The goal of matrix completion is to recover all the elements of the matrix given only the fraction of them and assuming that the matrix has the low rank structure. This is the state of the art approach in recommender systems, where the matrix represents the user ranks for some objects like movies, songs or goods. The classical algorithms for matrix completion [1] treat the problem as nonparametric problem ||R−U V^T|| → min_{U,V}, where the estimation of the matrix elements is based solely on the observed entries of the matrix. However, in several matrix completion applications there exists a side information [2] which has been empirically shown to be useful in many cases. For example, in blog recommender systems there is a lot of extra information about both users X and blogs Y additionally to the information of the type “User A follows blog B” and one possible problem to solve is ||R − X (U V^T) Y^T|| → min_{U,V}. In the situations where the dimensionality of side information is high, there is a need to select the sparse subset of side information features in order to maintain quality of results and increase their interpretability.
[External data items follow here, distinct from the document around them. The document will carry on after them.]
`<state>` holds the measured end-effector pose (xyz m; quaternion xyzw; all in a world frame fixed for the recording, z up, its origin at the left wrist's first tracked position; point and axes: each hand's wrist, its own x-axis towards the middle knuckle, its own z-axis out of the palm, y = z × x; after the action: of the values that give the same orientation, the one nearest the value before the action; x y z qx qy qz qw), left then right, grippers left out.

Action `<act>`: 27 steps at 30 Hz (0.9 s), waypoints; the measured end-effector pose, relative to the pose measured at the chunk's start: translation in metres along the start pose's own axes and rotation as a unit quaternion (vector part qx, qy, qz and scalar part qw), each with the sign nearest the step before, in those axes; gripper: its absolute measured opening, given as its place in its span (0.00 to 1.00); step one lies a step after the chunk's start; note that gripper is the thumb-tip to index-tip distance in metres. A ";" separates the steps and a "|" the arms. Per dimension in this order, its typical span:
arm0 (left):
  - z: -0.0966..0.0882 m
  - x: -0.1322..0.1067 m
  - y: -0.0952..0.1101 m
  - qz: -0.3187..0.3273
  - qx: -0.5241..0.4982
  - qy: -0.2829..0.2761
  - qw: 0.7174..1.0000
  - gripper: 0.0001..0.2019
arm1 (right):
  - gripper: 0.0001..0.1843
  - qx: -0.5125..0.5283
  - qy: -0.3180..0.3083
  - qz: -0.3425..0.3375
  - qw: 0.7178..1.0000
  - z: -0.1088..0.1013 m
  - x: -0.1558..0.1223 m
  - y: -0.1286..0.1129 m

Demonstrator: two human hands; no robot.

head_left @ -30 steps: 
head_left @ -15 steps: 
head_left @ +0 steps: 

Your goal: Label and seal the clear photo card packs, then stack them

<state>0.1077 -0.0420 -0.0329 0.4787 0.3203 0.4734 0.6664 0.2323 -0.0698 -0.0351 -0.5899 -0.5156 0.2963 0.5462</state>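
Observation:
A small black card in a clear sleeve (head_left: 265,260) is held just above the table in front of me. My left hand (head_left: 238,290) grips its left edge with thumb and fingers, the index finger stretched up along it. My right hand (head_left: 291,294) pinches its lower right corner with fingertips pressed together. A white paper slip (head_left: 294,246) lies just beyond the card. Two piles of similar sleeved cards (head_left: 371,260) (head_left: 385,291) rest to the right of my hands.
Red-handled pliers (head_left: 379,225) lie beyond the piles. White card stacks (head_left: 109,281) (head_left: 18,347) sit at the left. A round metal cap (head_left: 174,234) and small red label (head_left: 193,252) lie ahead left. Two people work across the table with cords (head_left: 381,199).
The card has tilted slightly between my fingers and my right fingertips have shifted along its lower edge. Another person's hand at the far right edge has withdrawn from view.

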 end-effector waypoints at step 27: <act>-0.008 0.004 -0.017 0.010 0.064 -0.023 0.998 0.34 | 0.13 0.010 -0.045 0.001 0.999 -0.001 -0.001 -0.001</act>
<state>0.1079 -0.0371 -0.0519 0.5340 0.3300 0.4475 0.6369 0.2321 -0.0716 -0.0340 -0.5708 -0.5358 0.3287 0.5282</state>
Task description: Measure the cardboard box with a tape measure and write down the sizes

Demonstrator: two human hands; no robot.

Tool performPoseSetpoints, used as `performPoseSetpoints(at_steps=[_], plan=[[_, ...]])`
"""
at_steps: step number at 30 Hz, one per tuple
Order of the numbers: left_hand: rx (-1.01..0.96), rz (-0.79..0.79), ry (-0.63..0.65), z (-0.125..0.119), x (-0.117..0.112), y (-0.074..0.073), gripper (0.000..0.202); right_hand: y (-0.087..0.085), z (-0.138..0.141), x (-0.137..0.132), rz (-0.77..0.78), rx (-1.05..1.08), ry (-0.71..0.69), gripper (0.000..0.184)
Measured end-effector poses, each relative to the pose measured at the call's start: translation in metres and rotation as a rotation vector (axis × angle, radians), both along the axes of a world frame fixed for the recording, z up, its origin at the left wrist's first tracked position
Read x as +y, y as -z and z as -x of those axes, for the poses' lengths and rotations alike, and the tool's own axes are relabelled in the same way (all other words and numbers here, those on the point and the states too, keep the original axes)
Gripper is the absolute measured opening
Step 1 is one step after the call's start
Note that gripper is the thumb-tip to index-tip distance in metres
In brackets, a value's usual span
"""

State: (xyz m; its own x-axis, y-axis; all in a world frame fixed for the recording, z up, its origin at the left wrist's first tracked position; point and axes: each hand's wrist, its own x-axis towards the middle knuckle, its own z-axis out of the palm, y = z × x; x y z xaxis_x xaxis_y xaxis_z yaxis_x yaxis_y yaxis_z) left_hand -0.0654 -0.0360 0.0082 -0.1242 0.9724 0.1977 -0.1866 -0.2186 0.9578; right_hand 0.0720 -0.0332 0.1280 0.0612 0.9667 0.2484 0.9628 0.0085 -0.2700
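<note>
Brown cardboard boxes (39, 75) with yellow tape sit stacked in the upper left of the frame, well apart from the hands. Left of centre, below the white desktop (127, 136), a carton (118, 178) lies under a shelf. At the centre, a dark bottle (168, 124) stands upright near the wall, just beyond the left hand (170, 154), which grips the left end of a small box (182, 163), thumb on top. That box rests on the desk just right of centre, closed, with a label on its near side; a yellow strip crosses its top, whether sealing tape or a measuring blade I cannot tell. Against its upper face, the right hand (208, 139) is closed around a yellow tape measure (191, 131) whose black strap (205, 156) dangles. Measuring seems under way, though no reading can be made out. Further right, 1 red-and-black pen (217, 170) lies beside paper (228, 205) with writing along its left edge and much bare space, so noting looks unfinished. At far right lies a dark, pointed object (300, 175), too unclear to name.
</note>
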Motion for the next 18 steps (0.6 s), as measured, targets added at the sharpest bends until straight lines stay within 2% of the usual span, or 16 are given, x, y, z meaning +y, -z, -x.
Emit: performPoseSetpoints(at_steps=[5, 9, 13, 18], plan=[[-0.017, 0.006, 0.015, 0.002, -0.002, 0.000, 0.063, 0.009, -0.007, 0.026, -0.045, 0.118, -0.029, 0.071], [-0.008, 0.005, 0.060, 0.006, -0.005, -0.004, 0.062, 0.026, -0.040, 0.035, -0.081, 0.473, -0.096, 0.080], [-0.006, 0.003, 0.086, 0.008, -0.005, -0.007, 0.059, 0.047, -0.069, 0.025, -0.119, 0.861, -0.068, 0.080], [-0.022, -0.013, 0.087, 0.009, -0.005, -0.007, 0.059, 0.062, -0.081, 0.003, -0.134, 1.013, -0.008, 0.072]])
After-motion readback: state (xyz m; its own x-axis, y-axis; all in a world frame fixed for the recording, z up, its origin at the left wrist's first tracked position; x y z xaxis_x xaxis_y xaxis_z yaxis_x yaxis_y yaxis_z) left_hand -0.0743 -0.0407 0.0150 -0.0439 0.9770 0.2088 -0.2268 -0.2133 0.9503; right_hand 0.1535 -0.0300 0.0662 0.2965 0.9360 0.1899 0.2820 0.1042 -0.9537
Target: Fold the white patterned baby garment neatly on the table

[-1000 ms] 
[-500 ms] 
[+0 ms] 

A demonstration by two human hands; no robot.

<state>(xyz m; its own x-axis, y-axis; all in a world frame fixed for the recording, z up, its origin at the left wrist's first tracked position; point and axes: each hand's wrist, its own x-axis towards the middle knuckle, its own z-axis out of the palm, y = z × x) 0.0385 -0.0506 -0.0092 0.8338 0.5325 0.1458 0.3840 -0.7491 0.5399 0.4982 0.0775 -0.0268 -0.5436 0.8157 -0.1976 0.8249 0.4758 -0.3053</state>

One of the approaches is to use the group LASSO type of penalty [3]. The goal of the project is to investigate the possibility of inductive matrix completion with feature selection by group LASSO.

Tasks

  1. Study the classical matrix completion algorithms.
  2. Get familiar with LASSO and group LASSO.
  3. Find the appropriate real world data for the problem and also think on generating the model data.
  4. Program the algorithm and compare with standard approaches.

References

[1] Emmanuel J Cand`es and Benjamin Recht. Exact matrix completion via convex optimization. Foundations of Computational mathematics, 9(6):717–772, 2009.
[2] Donghyuk Shin, Suleyman Cetintas, Kuang-Chih Lee, and Inderjit S. Dhillon. Tumblr blog recommendation with boosted inductive matrix completion. In Proceedings of the CIKM 2015, pages 203–212, 2015.
[3] Ming Yuan and Yi Lin. Model selection and estimation in regression with grouped variables. Journal of the Royal Statistical Society: Series B (Statistical Methodology), 68(1):49–67, 2006.